Tuesday, April 18, 2017

Strategic CSR - Morality

The article in the url below discusses the extent to which our personal values/morals/ethics are central to who we are as individuals:
"What defines who we are? Our habits? Our aesthetic tastes? Our memories? If pressed, I would answer that if there is any part of me that sits at my core, that is an essential part of who I am, then surely it must be my moral center, my deep-seated sense of right and wrong."
What is interesting, therefore, is to consider how that morality evolves according to context, such as when speaking a foreign language:
"And yet, like many other people who speak more than one language, I often have the sense that I'm a slightly different person in each of my languages—more assertive in English, more relaxed in French, more sentimental in Czech. Is it possible that, along with these differences, my moral compass also points in somewhat different directions depending on the language I'm using at the time?"

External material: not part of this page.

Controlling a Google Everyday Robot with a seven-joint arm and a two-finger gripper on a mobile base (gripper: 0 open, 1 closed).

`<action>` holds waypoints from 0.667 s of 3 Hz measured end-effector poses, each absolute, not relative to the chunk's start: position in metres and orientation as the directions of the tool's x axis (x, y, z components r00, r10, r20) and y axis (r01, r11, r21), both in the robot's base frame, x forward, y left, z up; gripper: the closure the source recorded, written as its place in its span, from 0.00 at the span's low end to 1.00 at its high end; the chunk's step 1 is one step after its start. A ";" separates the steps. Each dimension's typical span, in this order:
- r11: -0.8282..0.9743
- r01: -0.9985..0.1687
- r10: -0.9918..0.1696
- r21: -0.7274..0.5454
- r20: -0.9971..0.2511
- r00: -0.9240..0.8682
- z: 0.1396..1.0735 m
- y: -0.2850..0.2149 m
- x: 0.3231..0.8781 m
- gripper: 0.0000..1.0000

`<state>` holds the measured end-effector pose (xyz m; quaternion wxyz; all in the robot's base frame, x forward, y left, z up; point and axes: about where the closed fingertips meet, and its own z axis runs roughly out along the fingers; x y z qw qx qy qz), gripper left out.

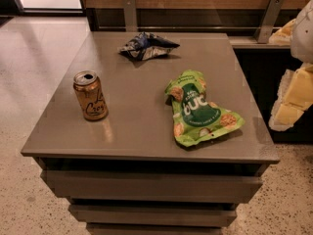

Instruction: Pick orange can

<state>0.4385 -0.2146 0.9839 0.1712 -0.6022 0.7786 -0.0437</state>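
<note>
The orange can (90, 95) stands upright on the left side of the grey table (142, 131), near its front left edge. It is coppery orange with dark cursive lettering and a silver top. My gripper (292, 98) shows as a blurred white and yellow shape at the right edge of the view, beyond the table's right side and far from the can. It holds nothing that I can see.
A green snack bag (200, 109) lies flat on the right half of the table. A crumpled dark blue bag (146, 46) lies at the back centre. A wooden wall with metal brackets (129, 11) runs behind the table. Speckled floor surrounds it.
</note>
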 end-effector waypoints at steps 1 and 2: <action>0.271 -0.923 -0.953 -0.274 -0.214 -0.216 0.984 -0.215 0.438 0.00; 0.268 -0.922 -0.951 -0.281 -0.232 -0.205 0.983 -0.210 0.446 0.00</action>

While we have known that morality is, to some extent, culturally specific (i.e., different behaviors are deemed to be moral/immoral in different cultures) and time-specific (i.e., different behaviors are deemed to be moral/immoral at different points in time), the article discusses how this variance exists within people as well as among them. In other words, different behaviors by the same person are considered moral/immoral depending on the culture in which the person happens to be at the time. The research summarized in the article operationalizes different cultures in terms of when the person is speaking a different language and found some interesting results:
"[Researchers] found that using a foreign language shifted their participants' moral verdicts. In their study, volunteers read descriptions of acts that appeared to harm no one, but that many people find morally reprehensible—for example, stories in which siblings enjoyed entirely consensual and safe sex, or someone cooked and ate his dog after it had been killed by a car. Those who read the stories in a foreign language (either English or Italian) judged these actions to be less wrong than those who read them in their native tongue."
The explanation offered for this relative morality speaks directly to the level of effort required to speak a foreign language as opposed to a native language:
"According to one explanation, such judgments involve two separate and competing modes of thinking—one of these, a quick, gut-level 'feeling,' and the other, careful deliberation about the greatest good for the greatest number. When we use a foreign language, we unconsciously sink into the more deliberate mode simply because the effort of operating in our non-native language cues our cognitive system to prepare for strenuous activity."
Another explanation offered relies more on the relationship between language, emotions, and memory:
"An alternative explanation is that differences arise between native and foreign tongues because our childhood languages vibrate with greater emotional intensity than do those learned in more academic settings. As a result, moral judgments made in a foreign language are less laden with the emotional reactions that surface when we use a language learned in childhood."
The author's conclusion?
"What then, is a multilingual person's 'true' moral self? Is it my moral memories, the reverberations of emotionally charged interactions that taught me what it means to be 'good'? Or is it the reasoning I'm able to apply when free of such unconscious constraints? Or perhaps, this line of research simply illuminates what is true for all of us, regardless of how many languages we speak: that our moral compass is a combination of the earliest forces that have shaped us and the ways in which we escape them."
This work reminds me of research that looked at the relativity of ethical values by studying the decisions of prison parole boards before and after lunch. It seems that, if you ever find yourself before a prison parole board, they will be less likely to be lenient if they are hungry (see Strategic CSR – Ethics).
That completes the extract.